▶

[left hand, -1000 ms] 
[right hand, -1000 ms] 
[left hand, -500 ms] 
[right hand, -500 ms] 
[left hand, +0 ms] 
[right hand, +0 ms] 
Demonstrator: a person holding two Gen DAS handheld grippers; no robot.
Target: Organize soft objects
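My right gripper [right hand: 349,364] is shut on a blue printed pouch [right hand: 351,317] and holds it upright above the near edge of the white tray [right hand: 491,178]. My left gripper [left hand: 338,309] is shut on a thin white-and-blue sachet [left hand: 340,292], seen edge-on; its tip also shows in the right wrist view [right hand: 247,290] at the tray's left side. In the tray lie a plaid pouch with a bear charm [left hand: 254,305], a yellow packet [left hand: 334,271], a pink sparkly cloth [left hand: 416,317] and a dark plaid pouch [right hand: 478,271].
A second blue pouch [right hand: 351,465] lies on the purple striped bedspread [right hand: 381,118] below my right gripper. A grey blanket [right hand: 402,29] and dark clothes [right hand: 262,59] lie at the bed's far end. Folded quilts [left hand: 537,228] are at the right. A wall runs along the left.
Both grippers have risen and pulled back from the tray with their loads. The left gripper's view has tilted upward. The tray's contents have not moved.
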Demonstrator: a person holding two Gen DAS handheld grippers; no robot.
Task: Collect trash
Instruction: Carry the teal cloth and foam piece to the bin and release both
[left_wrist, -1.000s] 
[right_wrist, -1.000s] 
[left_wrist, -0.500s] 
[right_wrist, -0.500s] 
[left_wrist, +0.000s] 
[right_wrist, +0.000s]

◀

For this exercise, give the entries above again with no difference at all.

» PROBLEM SOLUTION
[left hand, -1000 ms] 
[right hand, -1000 ms] 
[left hand, -500 ms] 
[right hand, -500 ms] 
[left hand, +0 ms] 
[right hand, +0 ms] 
Demonstrator: a person holding two Gen DAS handheld grippers; no robot.
Target: Organize soft objects
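My right gripper [right hand: 349,364] is shut on a blue printed pouch [right hand: 351,317] and holds it upright above the near edge of the white tray [right hand: 491,178]. My left gripper [left hand: 338,309] is shut on a thin white-and-blue sachet [left hand: 340,292], seen edge-on; its tip also shows in the right wrist view [right hand: 247,290] at the tray's left side. In the tray lie a plaid pouch with a bear charm [left hand: 254,305], a yellow packet [left hand: 334,271], a pink sparkly cloth [left hand: 416,317] and a dark plaid pouch [right hand: 478,271].
A second blue pouch [right hand: 351,465] lies on the purple striped bedspread [right hand: 381,118] below my right gripper. A grey blanket [right hand: 402,29] and dark clothes [right hand: 262,59] lie at the bed's far end. Folded quilts [left hand: 537,228] are at the right. A wall runs along the left.
Both grippers have risen and pulled back from the tray with their loads. The left gripper's view has tilted upward. The tray's contents have not moved.
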Demonstrator: a person holding two Gen DAS handheld grippers; no robot.
Task: Collect trash
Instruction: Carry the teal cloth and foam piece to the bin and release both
[left_wrist, -1.000s] 
[right_wrist, -1.000s] 
[left_wrist, -0.500s] 
[right_wrist, -0.500s] 
[left_wrist, +0.000s] 
[right_wrist, +0.000s]

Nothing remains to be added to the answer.